# Regular expressions (regex)
is a sequence of characters that define a search pattern. They allow us to do fancy data sciency things like searching for an email address with a particular pattern - eg. starts with an "s", followed by 3 digits and ending with "@yahoo.com".

In this notebook we will briefly touch upon string manipulation and using regex with pandas.

# String manipulation <a name="strings"></a>
Python has long been popular for its raw data manipulation in part due to its ease of use for string and text processing. Most text operations are made simple with the string object's built-in methods. For more complex pattern matching and text manipulations, regular expressions may be needed.

In [1]:
import numpy as np
import pandas as pd

### Basics
Let's refresh what normal `str` (String objects) are capable of in Python

In [2]:
# complex strings can be broken into small bits
val = "Edinburgh is great"
val.split(" ")

['Edinburgh', 'is', 'great']

In [3]:
# substrings can be concatinated together with +
first, second, last = val.split(" ")
first + "::" + second + "::" + last

'Edinburgh::is::great'

Remember that Strings are just lists of individual charecters

In [4]:
val = "Edinburgh"
for each in val:
    print(each)

E
d
i
n
b
u
r
g
h


You can use standard list operations with them

In [5]:
val.find("n")

3

In [6]:
val.find("x")  # -1 means that there is no such element

-1

In [7]:
# and of course remember about upper() and lower()
val.upper()

'EDINBURGH'

If you want to learn more about strings you can always refer to the [Python manual](https://docs.python.org/2/library/string.html)

### Regular expressions
provide a flexible way to search or match (often more complex) string patterns in text. A single expression, commonly called *regex*, is a string formed according to the regular expression language. Python's built-in module is responsible for applying regular expression of strings via the `re` package

In [8]:
import re
text = "foo    bar\t baz   \tqux"
text

'foo    bar\t baz   \tqux'

In [9]:
re.split("\s+", text)

['foo', 'bar', 'baz', 'qux']

this expression effectively removed all whitespaces and tab characters (`\t`) which was stated with the `\s` regex and then the `+` after it means to remove any number of sequential occurrences of that character.
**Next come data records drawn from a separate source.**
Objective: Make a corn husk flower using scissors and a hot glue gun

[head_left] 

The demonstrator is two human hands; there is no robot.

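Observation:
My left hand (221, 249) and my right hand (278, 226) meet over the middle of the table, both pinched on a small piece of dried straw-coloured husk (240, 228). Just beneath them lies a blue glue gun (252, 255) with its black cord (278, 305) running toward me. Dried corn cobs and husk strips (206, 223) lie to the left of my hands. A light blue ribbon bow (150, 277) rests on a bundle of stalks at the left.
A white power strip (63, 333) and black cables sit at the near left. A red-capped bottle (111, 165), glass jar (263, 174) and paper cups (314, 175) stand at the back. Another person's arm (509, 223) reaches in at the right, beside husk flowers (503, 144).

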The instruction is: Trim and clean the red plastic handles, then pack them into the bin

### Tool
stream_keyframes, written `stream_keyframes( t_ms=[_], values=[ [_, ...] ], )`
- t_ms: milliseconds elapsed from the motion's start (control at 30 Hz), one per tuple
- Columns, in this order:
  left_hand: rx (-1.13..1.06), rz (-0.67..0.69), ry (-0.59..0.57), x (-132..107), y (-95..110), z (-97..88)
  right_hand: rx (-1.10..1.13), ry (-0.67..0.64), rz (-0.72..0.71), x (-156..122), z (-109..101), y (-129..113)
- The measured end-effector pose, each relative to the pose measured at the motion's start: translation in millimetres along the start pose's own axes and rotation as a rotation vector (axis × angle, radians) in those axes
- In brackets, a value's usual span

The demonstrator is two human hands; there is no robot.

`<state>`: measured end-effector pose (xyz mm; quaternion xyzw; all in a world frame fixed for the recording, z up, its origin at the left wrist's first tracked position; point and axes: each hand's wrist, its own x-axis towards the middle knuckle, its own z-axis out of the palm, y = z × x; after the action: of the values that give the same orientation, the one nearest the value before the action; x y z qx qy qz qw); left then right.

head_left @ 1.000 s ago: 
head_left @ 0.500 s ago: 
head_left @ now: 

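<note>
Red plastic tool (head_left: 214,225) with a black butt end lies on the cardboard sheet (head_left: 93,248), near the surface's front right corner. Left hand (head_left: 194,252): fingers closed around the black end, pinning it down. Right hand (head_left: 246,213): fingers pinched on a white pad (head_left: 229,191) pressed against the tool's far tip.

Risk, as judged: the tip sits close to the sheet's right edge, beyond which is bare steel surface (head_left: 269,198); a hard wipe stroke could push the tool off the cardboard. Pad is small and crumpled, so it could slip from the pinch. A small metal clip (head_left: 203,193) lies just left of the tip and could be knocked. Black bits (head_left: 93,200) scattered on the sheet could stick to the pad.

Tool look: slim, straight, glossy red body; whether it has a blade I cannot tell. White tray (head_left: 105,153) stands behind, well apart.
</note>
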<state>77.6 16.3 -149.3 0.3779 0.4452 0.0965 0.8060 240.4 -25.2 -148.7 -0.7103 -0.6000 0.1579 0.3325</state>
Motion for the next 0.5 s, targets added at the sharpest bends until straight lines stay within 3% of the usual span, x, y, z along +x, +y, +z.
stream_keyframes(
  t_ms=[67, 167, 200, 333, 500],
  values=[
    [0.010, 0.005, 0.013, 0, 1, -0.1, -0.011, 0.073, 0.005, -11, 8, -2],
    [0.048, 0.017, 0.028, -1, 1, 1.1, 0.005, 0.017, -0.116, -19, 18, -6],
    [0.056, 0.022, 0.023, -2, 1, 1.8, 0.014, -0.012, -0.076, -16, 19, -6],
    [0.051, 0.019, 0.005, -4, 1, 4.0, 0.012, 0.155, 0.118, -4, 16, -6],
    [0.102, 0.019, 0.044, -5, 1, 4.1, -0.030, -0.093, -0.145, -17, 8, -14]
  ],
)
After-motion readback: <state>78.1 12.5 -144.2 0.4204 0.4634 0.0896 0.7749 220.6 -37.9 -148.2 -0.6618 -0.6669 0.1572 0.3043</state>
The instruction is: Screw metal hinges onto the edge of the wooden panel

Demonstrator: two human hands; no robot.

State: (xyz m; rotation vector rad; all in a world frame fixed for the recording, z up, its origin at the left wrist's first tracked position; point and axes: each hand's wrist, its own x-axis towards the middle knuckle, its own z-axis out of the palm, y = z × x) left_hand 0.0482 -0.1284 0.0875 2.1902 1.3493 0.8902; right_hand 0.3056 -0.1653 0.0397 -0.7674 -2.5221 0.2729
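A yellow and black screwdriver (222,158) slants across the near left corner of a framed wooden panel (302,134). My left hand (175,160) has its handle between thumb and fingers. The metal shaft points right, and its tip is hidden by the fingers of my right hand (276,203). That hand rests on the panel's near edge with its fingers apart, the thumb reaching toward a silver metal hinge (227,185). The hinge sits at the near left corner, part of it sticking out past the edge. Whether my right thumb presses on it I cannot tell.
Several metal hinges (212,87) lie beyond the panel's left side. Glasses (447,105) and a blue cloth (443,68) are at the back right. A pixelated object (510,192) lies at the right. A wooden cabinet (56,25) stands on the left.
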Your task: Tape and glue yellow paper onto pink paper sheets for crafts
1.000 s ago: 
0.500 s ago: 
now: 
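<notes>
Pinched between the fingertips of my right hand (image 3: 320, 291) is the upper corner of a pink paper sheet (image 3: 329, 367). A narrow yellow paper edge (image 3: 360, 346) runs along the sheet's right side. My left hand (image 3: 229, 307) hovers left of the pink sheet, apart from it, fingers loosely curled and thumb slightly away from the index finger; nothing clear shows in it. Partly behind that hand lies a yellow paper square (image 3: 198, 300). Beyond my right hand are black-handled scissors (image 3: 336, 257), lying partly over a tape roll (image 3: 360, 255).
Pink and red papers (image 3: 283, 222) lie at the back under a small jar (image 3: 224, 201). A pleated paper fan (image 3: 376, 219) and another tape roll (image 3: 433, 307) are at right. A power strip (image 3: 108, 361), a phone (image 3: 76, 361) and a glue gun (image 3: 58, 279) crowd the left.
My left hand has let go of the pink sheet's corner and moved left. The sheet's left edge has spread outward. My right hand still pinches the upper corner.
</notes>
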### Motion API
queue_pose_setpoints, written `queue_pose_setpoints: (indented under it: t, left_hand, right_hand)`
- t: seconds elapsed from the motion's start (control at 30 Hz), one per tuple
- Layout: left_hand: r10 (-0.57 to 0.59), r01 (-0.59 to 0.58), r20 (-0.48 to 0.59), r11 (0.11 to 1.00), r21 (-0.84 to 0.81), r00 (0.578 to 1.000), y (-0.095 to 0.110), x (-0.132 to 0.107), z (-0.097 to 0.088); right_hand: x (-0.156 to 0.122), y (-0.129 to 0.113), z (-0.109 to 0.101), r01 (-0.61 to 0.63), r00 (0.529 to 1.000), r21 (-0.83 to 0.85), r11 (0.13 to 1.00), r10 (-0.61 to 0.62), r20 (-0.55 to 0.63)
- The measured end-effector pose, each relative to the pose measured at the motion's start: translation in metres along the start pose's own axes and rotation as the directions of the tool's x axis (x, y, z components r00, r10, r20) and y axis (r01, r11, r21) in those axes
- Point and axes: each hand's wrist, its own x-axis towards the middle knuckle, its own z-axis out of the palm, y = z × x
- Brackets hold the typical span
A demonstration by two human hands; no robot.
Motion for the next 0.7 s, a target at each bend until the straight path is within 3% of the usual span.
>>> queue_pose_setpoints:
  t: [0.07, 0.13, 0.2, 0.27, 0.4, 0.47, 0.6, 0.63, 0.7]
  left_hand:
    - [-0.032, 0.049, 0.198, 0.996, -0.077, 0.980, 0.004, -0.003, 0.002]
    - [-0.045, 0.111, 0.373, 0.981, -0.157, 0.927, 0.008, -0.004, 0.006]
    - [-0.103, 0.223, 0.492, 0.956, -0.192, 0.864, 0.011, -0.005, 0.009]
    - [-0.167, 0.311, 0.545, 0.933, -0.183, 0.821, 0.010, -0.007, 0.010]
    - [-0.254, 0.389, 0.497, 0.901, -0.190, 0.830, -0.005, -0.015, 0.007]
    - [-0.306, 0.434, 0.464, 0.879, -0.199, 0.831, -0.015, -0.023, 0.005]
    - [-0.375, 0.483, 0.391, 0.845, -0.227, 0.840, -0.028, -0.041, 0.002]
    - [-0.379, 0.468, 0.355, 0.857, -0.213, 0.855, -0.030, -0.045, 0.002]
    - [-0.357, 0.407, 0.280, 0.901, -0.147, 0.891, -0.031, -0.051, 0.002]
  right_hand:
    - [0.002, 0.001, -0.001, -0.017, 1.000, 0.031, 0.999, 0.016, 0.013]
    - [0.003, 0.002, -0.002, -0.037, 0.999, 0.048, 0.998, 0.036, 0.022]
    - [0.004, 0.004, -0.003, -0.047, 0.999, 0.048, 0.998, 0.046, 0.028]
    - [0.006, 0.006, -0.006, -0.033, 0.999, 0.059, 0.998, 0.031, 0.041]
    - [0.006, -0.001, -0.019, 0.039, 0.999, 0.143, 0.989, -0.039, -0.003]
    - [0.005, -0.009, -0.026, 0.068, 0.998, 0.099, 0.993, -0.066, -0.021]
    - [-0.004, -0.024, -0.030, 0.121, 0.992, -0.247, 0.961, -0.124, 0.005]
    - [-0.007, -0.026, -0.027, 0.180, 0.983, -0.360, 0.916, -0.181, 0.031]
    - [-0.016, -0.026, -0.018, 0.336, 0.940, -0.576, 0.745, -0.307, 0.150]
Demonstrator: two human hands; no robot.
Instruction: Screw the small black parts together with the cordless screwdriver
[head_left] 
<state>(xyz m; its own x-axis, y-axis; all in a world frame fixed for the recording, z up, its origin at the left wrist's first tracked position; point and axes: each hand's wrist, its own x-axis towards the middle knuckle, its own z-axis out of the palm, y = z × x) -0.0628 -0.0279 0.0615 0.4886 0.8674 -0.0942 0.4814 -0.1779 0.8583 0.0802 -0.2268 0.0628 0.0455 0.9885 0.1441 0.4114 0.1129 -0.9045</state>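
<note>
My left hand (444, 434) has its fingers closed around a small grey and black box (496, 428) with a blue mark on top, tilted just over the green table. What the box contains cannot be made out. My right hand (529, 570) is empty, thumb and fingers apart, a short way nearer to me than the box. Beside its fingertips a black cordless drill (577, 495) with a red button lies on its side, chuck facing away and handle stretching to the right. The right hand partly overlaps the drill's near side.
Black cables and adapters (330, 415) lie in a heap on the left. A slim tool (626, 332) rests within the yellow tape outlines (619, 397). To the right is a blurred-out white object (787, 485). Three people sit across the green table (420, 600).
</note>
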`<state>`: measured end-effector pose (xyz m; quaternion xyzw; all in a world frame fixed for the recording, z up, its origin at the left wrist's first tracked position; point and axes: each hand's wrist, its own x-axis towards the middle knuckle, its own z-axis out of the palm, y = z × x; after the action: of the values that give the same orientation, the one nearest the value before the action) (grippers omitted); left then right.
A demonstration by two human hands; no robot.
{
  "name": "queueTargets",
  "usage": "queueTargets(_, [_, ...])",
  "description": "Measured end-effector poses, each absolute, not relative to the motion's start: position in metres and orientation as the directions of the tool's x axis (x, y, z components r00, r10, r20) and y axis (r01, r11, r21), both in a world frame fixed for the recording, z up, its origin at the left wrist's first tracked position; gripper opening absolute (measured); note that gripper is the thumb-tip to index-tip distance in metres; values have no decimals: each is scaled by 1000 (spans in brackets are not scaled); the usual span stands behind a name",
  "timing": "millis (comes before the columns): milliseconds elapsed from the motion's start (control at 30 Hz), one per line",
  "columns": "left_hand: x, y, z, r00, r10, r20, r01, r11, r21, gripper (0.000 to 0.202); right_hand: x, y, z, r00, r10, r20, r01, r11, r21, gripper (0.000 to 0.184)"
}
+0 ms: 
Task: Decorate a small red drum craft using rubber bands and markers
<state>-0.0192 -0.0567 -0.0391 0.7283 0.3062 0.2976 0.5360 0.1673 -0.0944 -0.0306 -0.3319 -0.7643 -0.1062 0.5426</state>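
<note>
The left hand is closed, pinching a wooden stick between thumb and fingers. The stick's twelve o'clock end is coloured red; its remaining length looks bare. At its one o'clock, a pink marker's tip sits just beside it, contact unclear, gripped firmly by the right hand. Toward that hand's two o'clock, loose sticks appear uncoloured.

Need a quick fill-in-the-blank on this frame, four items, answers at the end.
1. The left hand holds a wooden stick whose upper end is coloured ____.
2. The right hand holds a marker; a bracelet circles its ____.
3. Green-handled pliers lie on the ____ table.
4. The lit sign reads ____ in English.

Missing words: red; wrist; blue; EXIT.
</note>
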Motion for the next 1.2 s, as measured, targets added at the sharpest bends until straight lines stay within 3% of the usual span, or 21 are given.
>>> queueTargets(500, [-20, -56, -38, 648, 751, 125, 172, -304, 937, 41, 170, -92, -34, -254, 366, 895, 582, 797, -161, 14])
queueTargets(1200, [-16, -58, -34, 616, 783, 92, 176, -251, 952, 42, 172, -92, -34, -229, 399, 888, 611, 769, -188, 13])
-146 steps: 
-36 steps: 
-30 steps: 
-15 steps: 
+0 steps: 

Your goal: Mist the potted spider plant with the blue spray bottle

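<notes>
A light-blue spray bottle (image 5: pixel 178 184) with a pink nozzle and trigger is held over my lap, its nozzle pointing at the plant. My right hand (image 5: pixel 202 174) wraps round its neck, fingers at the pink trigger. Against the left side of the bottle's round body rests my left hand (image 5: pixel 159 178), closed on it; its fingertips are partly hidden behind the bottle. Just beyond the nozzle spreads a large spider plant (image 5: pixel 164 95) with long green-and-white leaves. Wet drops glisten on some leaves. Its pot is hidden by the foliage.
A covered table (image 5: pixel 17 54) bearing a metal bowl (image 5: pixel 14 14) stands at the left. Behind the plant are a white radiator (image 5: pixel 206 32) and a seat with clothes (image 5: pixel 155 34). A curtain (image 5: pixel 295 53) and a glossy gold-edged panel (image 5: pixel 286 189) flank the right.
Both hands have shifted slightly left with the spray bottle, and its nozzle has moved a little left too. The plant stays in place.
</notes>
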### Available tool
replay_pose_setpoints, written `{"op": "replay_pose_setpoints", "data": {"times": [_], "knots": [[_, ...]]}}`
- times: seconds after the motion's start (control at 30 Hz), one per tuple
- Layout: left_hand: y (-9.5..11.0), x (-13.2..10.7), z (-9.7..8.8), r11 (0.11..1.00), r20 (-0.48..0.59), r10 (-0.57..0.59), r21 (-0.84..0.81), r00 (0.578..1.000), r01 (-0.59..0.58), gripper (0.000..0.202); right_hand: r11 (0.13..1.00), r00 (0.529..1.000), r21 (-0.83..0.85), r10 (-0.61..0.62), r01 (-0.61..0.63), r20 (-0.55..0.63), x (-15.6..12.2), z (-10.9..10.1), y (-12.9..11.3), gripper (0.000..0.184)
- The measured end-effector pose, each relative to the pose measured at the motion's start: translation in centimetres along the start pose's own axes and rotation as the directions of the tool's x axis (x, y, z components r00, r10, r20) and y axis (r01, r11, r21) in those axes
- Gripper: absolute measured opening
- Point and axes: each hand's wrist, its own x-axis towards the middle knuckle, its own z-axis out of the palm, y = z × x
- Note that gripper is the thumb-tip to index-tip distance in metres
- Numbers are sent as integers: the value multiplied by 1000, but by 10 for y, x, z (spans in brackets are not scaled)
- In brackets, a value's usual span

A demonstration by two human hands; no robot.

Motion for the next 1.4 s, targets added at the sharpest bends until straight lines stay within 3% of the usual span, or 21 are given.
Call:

Let's have a look at a more complex example - identifying email addresses in a text file:

In [10]:
text = """Dave dave@google.com
Steve steve@gmail.com
Rob rob@gmail.com
Ryan ryan@yahoo.com
"""

# pattern to be used for searching
pattern = r'[A-Z0-9._%+-]+@[A-Z0-9.-]+\.[A-Z]{2,4}'

# re.IGNORECASE makes the regex case-insensitive
regex = re.compile(pattern, flags=re.IGNORECASE)

In [11]:
regex.findall(text)

['dave@google.com', 'steve@gmail.com', 'rob@gmail.com', 'ryan@yahoo.com']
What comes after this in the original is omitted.